No fim de julho, um juiz federal chamou essa nova política de "contrária à lei", porque violava os estatutos federais existentes que exigem que os EUA permitam a qualquer pessoa solicitar asilo no país, independentemente de como ela chegou ao território americano. Mas na última quinta-feira (3) um tribunal federal decretou que o governo Biden poderia seguir aplicando sua dura política por algumas semanas, enquanto os advogados do governo apelam da ordem de um juiz que tenta derrubá-la.

Para a advogada Paula Infante, especialista em direito internacional e direito migratório, uma das razões para a atual crise migratória nos EUA está na promessa de campanha de Biden em 2020, quando foi eleito, de legalizar 11 milhões de imigrantes irregulares no país. O projeto não foi aprovado no Congresso, mas serviu como incentivo para aqueles que queriam imigrar, levando a uma "explosão" de pessoas na fronteira. Para contornar o problema, ele teve que adotar medidas drásticas.

"O que de fato ocorreu no governo Biden foi a perda de controle nas fronteiras dos EUA, principalmente com o México", afirma Paula.

"Por causa disso, o presidente tem sido muito criticado e pressionado, principalmente por governadores de diversos estados, a aumentar a segurança nas fronteiras e a desencorajar pessoas de entrar ilegalmente no país", acrescenta.

As medidas para conter a imigração ilegal nos EUA vêm surtindo efeito nos últimos meses. Segundo os dados mais recentes do governo, divulgados em junho de 2023, foram registrados 99.545 encontros nos portos de entrada ao longo da fronteira sudoeste, onde se encontra o estado do Texas, uma queda de 42% em relação a maio de 2023. Esse é o número mensal mais baixo de encontros na fronteira do sudoeste desde fevereiro de 2021.
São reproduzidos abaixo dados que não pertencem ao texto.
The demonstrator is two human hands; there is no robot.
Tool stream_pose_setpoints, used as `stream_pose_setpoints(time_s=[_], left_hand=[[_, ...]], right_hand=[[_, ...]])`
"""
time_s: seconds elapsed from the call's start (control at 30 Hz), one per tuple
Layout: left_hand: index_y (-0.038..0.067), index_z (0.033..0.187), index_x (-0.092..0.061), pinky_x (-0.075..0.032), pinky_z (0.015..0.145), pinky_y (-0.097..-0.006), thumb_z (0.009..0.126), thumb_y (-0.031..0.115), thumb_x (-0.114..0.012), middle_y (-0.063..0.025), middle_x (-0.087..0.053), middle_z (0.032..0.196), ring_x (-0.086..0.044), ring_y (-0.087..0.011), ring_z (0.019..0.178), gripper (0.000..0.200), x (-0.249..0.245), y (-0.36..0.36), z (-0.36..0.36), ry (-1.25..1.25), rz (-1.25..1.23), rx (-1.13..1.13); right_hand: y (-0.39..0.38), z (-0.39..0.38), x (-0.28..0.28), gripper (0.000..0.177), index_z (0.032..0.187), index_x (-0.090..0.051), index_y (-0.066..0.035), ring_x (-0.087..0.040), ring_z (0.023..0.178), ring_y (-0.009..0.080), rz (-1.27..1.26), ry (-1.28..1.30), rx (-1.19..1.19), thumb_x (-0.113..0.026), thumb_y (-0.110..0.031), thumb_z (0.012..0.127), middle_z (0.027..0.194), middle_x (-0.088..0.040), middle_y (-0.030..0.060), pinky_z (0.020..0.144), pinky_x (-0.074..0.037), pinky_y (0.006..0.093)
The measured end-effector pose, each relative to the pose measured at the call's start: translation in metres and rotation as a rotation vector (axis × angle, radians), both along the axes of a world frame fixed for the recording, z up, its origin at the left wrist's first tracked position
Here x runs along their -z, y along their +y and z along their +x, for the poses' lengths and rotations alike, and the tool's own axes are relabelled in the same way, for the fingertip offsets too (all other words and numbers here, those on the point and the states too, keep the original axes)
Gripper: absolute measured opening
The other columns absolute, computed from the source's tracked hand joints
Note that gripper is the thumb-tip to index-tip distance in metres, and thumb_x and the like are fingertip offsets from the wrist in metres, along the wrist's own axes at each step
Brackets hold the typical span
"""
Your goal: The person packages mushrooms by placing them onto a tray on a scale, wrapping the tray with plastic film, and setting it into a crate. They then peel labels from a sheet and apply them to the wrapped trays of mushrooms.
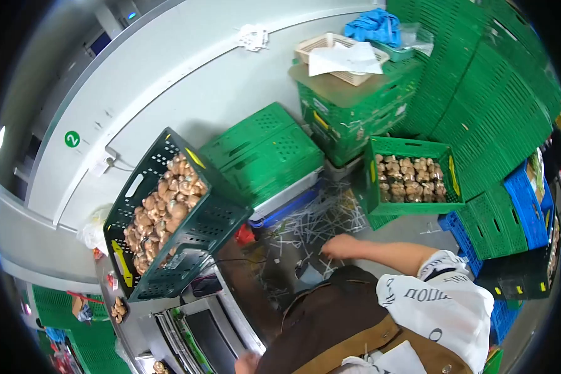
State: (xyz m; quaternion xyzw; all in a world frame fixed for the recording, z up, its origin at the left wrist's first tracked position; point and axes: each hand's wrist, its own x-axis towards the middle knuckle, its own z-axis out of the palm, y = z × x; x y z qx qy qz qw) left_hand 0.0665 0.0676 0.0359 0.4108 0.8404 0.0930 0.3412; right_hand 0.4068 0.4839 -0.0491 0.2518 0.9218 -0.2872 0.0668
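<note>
My right hand (341,247) reaches out and down over the grey floor, knuckles up, at the edge of a scatter of white plastic strips (321,218). A small dark round object (308,272) lies just below it. Whether the fingers grip anything is hidden. My left hand (246,362) shows only partly at the bottom edge, resting by the rim of a steel machine (230,311). A dark green crate (212,224) full of brown mushrooms (162,215) sits tilted on top of that machine, left of my right hand.
A second green crate (411,206) with mushrooms stands on the floor beyond the strips. Empty green crates (265,149) lie upturned beside it, with tall green stacks (492,106) and blue crates (527,206) at the right. A beige basket (340,56) with paper tops one stack.
</note>
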Motion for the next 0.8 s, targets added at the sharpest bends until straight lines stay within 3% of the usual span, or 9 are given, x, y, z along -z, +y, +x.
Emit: stream_pose_setpoints(time_s=[0.07, 0.17, 0.23, 0.33, 0.37, 0.5, 0.57, 0.7, 0.8], left_hand=[[0.001, 0.086, -0.07, -0.049, 0.062, -0.0371, 0.078, 0.019, -0.074, -0.0167, -0.067, 0.079, -0.064, -0.0298, 0.067, 0.02, -0.032, 0.081, 0.001, -0.014, 0.177, -0.022], [-0.002, 0.084, -0.069, -0.047, 0.059, -0.0336, 0.082, 0.014, -0.071, -0.014, -0.066, 0.074, -0.062, -0.0237, 0.063, 0.016, -0.053, 0.17, -0.009, -0.084, 0.19, -0.079], [-0.002, 0.089, -0.068, -0.047, 0.059, -0.0322, 0.084, 0.015, -0.07, -0.0121, -0.066, 0.073, -0.062, -0.0224, 0.063, 0.018, -0.055, 0.207, -0.02, -0.09, 0.16, -0.047], [0.002, 0.101, -0.065, -0.043, 0.057, -0.0278, 0.086, 0.017, -0.068, -0.0076, -0.063, 0.075, -0.057, -0.0099, 0.065, 0.022, -0.031, 0.228, -0.043, -0.051, 0.22, 0.049], [0.005, 0.114, -0.062, -0.048, 0.066, -0.0281, 0.084, 0.018, -0.07, -0.0099, -0.067, 0.09, -0.063, -0.0127, 0.078, 0.033, 0.012, 0.215, -0.079, -0.164, 0.174, 0.059], [0.005, 0.111, -0.063, -0.05, 0.068, -0.0323, 0.081, 0.022, -0.074, -0.012, -0.069, 0.09, -0.067, -0.0216, 0.079, 0.037, 0.036, 0.242, -0.062, 0.012, 0.116, 0.085], [0.004, 0.11, -0.064, -0.051, 0.07, -0.0344, 0.079, 0.024, -0.076, -0.0131, -0.069, 0.09, -0.068, -0.0261, 0.079, 0.039, 0.033, 0.245, -0.05, 0.125, 0.1, 0.027], [0.004, 0.115, -0.062, -0.052, 0.076, -0.0348, 0.077, 0.02, -0.076, -0.0164, -0.069, 0.095, -0.068, -0.0296, 0.092, 0.044, -0.029, 0.322, 0.021, -0.19, 0.119, -0.052], [0.001, 0.116, -0.061, -0.052, 0.077, -0.0373, 0.076, 0.012, -0.075, -0.0207, -0.068, 0.098, -0.067, -0.0343, 0.093, 0.044, -0.054, 0.365, 0.046, -0.056, 0.203, 0.149]], right_hand=[[0.039, -0.004, -0.042, 0.029, 0.086, -0.061, -0.007, -0.064, 0.08, 0.0367, 0.05, -0.076, 0.2, -0.063, -0.036, 0.081, 0.08, -0.065, 0.0159, 0.067, -0.05, 0.0501], [0.109, -0.005, -0.096, 0.033, 0.083, -0.06, -0.005, -0.061, 0.078, 0.0355, 0.384, 0.13, 0.346, -0.061, -0.038, 0.083, 0.079, -0.061, 0.0152, 0.066, -0.048, 0.048], [0.168, -0.004, -0.129, 0.022, 0.09, -0.058, -0.006, -0.055, 0.093, 0.0291, 0.657, 0.124, 0.388, -0.063, -0.025, 0.081, 0.094, -0.06, 0.0113, 0.081, -0.045, 0.0398], [0.251, -0.004, -0.178, 0.035, 0.115, -0.057, -0.011, -0.048, 0.114, 0.0297, 1.057, 0.253, 0.564, -0.058, -0.019, 0.081, 0.124, -0.053, 0.0107, 0.098, -0.039, 0.0412], [0.28, -0.007, -0.185, 0.035, 0.116, -0.057, -0.011, -0.048, 0.113, 0.0301, 1.149, 0.207, 0.62, -0.057, -0.019, 0.082, 0.124, -0.052, 0.0113, 0.099, -0.038, 0.0423], [0.392, -0.006, -0.182, 0.03, 0.11, -0.06, -0.009, -0.05, 0.111, 0.0298, 1.514, 0.112, 0.721, -0.054, -0.02, 0.083, 0.118, -0.056, 0.0118, 0.099, -0.037, 0.045], [0.432, -0.002, -0.173, 0.025, 0.103, -0.061, -0.007, -0.052, 0.11, 0.0293, 1.307, -0.035, 0.711, -0.054, -0.019, 0.083, 0.111, -0.059, 0.0109, 0.099, -0.038, 0.0461], [0.463, 0.008, -0.2, 0.019, 0.094, -0.062, -0.005, -0.054, 0.106, 0.028, 0.992, -0.023, 0.65, -0.055, -0.017, 0.082, 0.101, -0.062, 0.0088, 0.094, -0.041, 0.0472], [0.457, 0.02, -0.241, 0.021, 0.097, -0.062, -0.005, -0.056, 0.102, 0.0274, 1.36, 0.313, 0.466, -0.056, -0.016, 0.081, 0.104, -0.062, 0.0088, 0.089, -0.044, 0.0467]])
No fim de semana de 8 a 9 de julho, a Patrulha da Fronteira encontrou os restos mortais de dez migrantes em meio a uma onda de calor prolongada nos estados do Texas e do Arizona. Dados preliminares apontam para outros 70 migrantes mortos recuperados ao longo da fronteira em junho. Mudanças intensificadas pelas mudanças climáticas estão tornando a fronteira mais mortal durante os meses mais quentes do verão.